Fisherman Tep Tong said that the villagers have already complained five times to the local authorities, saying that MH Bio-Energy Group is polluting the lake.

He said villagers will demonstrate if they do not receive a response to the sixth complaint they recently lodged.

"The people from six villages in three communes have already asked the authorities for permission to demonstrate," he said.

"If we don't get a resolution to our complaint or don't hear back from the authorities, we will demonstrate without permission.

"We are afraid to eat the fish from the lake and a lot of [fish] have died. Some chickens, ducks and cows have also died from drinking water from the lake," he said, adding that he finds it difficult to sleep at night because of the stench wafting from the lake.

We are afraid to eat fish from the lake and a lot of [fish] have died.

Orn Thorn, who has been fishing in the lake since 1990, said that the toxins released into the lake are killing 70 to 80 kilograms of fish per day.

"I used to be able to earn a lot more before the company started releasing the toxins, but now I earn less because the pollution is causing a lot of fish to die," he said. "Now my 600-metre fishing net can only catch three or four fish.

"We don't have any rice fields and we don't have another business to replace fishing," he said.

Sim Sokha, a fish breeder in Prek Pnov commune, said since the lake became polluted he cannot pump lake water into his pond as he is afraid that it will kill his fish. "Now I have to wait for the rain," he said.

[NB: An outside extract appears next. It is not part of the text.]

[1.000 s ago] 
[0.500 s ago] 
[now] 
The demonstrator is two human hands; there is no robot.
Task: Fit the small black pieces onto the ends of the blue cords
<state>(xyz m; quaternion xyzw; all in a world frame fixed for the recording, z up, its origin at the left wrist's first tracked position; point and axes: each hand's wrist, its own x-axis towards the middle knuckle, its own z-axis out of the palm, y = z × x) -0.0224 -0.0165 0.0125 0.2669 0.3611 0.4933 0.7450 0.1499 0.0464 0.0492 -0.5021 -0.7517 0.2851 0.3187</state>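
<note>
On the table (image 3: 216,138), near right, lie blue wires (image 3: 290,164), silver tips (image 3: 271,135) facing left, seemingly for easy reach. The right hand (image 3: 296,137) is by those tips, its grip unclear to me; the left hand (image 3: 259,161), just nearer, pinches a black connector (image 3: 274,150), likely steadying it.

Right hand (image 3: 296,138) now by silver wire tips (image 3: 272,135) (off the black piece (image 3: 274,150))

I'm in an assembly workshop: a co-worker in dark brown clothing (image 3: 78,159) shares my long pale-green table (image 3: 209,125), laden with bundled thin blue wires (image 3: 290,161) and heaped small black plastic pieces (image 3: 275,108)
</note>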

MH Bio-Energy officials deny that the company has polluted the lake since beginning operations in Kandal province four months ago.

"Some families do business on duck feeding, and they release their waste into the lake so maybe that is why there is a problem," said Huy Hour, a senior production manager, acknowledging, however, that the stench in the village is coming from the lake.

"We can show the people our drainage system, which is four metres underground, so they can see that we are not polluting the lake," he said.

Chao Bun Thong, chief of Prek Pnov commune, said he has lodged the villagers' complaints with various ministries but has not received a response from any of them.

"People from the six villages asked me for permission to demonstrate but I haven't answered them yet. I told them to try to settle the matter peacefully because I have heard some villagers say that they will destroy the factory if they have the chance," he said.

"The factory is releasing the toxins at night when we sleep, so we don't have any evidence to accuse them," he said, adding that people who live near the lake have been getting headaches and fevers.